With the pictures left aside, write out exactly the lines of the listing below from the line with "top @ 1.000" to the line with "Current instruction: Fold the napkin", both included, and only those.

---------- GIVEN INFORMATION

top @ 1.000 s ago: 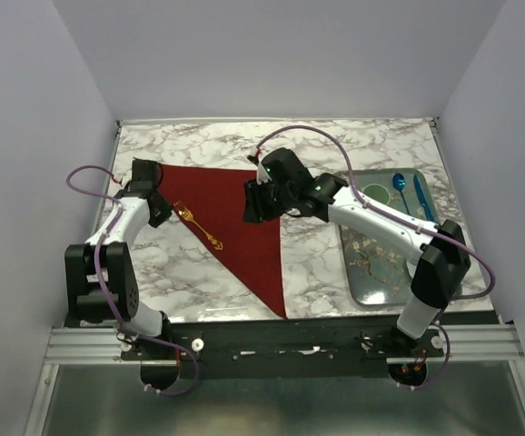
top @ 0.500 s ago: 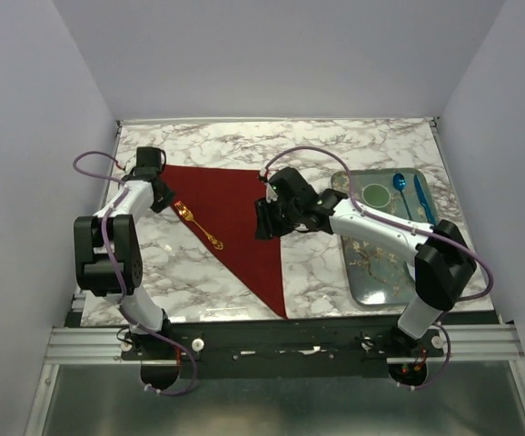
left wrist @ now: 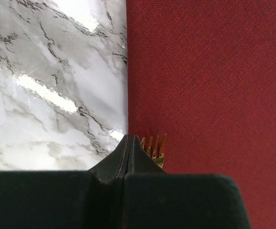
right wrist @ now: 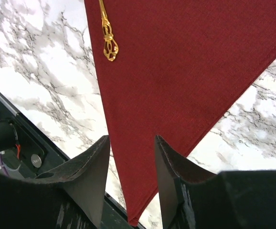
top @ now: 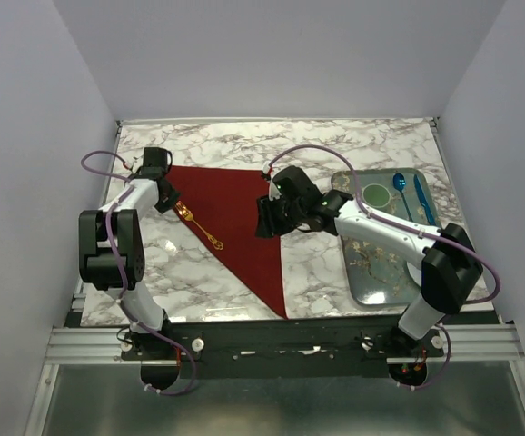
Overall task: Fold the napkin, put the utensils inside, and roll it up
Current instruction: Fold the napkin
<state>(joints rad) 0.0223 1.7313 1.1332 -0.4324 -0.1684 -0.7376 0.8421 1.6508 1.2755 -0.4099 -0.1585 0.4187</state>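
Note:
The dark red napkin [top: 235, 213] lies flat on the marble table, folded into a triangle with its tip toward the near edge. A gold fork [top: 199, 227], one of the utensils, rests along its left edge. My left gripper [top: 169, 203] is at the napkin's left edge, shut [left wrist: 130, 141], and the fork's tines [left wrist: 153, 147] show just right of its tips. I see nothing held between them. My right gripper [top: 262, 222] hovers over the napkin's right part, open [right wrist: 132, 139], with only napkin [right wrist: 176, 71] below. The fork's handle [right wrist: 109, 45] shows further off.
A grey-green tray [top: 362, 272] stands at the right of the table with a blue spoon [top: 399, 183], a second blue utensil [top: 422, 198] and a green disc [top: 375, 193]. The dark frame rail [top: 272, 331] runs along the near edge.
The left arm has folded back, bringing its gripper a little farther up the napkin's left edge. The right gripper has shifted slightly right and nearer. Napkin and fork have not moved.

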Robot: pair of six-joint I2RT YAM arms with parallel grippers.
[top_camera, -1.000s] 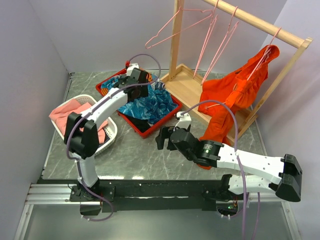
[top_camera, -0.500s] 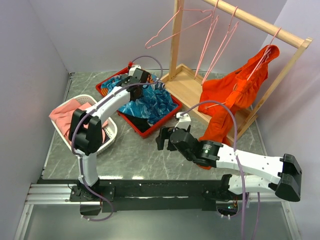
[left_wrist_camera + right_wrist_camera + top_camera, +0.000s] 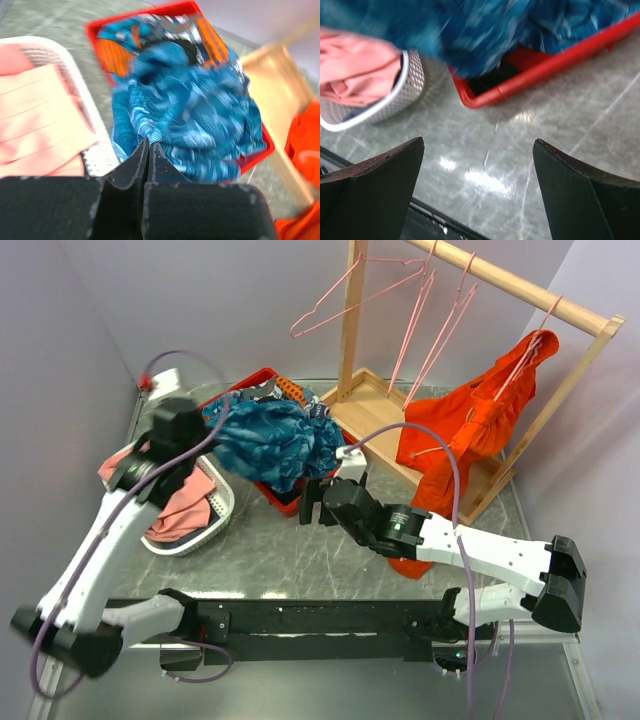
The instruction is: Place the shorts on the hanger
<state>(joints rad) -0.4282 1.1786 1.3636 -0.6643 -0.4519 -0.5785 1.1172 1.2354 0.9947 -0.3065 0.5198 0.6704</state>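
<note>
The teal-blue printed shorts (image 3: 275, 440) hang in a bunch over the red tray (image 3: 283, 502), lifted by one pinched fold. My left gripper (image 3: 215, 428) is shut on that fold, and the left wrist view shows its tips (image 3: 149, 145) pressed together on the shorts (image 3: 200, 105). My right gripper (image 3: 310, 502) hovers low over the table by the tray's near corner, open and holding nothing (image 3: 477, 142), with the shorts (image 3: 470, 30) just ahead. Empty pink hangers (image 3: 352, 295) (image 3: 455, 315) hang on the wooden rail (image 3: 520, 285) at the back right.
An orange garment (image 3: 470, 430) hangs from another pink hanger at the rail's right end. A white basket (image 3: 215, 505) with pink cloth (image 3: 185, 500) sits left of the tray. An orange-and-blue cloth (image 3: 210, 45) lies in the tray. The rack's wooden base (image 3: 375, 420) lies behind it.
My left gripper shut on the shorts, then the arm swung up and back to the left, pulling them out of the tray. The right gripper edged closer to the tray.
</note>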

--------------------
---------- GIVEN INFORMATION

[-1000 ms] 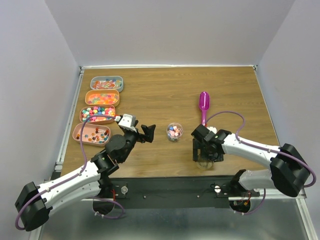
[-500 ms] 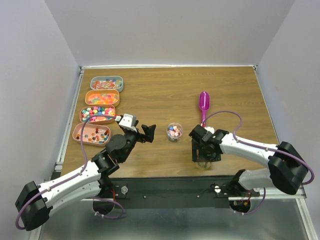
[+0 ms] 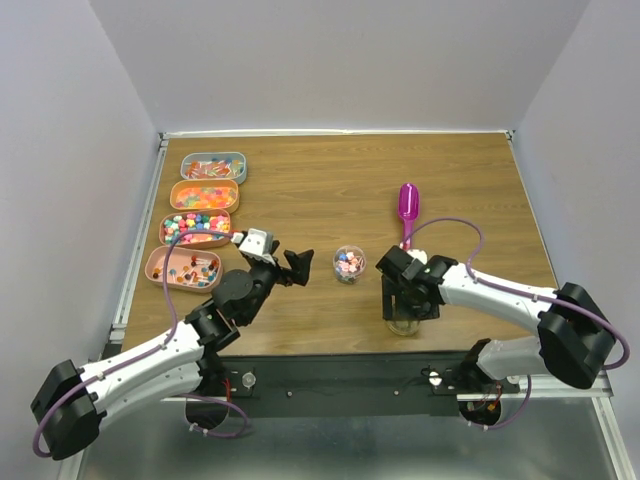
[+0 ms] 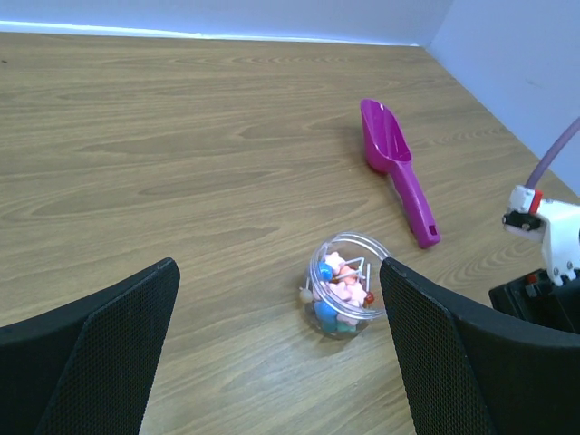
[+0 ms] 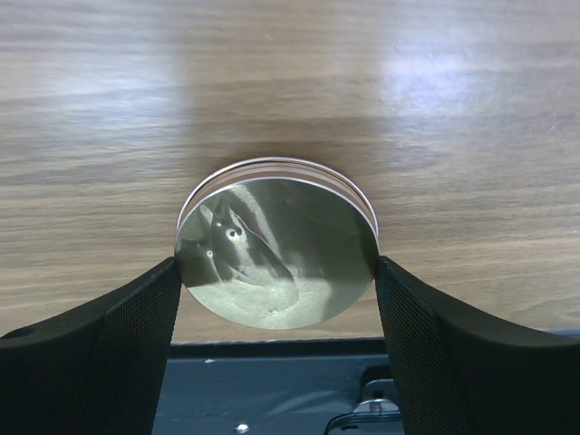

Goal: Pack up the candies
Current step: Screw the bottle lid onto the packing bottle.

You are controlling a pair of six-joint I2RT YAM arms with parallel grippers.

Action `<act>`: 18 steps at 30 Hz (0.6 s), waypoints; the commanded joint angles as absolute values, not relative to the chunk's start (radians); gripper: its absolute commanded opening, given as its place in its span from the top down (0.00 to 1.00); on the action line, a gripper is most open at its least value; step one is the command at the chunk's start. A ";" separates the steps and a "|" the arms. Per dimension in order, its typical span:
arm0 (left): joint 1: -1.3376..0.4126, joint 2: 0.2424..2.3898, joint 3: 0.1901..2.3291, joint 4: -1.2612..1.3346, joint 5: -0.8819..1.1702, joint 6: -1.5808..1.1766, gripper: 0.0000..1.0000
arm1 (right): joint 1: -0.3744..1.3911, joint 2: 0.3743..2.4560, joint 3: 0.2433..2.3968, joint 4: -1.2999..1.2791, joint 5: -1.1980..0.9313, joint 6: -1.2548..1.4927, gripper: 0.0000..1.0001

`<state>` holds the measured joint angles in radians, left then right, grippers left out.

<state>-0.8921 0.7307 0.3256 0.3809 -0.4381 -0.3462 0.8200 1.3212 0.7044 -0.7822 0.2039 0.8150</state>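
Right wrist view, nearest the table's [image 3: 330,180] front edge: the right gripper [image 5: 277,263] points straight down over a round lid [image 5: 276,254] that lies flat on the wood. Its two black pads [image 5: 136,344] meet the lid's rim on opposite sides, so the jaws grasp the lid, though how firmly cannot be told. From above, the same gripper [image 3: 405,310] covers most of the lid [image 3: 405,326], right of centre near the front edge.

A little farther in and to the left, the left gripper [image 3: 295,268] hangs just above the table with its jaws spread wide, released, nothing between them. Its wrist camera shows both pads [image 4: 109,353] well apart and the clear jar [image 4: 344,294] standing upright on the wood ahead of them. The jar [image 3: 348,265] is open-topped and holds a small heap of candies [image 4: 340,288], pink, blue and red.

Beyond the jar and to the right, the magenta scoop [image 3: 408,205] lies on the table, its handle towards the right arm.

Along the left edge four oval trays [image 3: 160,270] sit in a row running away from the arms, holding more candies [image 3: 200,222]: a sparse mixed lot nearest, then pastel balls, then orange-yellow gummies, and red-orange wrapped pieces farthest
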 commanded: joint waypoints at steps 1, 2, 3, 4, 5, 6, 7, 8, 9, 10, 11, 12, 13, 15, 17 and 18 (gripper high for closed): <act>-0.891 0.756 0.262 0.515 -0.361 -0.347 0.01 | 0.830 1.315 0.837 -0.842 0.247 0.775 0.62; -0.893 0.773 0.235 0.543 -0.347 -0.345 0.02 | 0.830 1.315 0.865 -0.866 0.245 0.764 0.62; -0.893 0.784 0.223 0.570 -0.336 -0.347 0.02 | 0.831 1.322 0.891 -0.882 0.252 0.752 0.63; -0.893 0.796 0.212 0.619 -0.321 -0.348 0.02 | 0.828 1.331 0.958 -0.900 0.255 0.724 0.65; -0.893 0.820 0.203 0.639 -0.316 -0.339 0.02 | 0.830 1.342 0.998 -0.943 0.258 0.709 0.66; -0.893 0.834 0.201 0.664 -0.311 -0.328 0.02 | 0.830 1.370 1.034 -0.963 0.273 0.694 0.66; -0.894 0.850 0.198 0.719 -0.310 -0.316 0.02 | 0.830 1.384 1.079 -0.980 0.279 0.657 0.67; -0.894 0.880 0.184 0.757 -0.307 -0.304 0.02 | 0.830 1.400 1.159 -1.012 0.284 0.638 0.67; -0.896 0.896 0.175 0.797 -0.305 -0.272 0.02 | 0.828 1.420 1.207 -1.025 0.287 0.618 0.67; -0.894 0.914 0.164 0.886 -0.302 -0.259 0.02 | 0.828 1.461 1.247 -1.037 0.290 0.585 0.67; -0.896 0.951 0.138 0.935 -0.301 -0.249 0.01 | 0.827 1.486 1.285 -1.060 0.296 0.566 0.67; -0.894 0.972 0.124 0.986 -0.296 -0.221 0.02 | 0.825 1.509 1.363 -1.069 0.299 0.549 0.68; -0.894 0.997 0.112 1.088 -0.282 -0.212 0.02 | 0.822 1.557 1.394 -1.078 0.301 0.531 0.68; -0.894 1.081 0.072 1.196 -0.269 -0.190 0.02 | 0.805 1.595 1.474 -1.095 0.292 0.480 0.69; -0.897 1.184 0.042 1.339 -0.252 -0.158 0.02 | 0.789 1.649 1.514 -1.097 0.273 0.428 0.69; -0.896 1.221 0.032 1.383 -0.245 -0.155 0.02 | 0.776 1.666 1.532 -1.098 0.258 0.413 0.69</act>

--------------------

WORKED SOLUTION:
top @ 1.000 s ago: 
top @ 0.500 s ago: 
left wrist @ now: 
right wrist @ now: 
top @ now: 
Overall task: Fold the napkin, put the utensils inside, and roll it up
Current instruction: Fold the napkin

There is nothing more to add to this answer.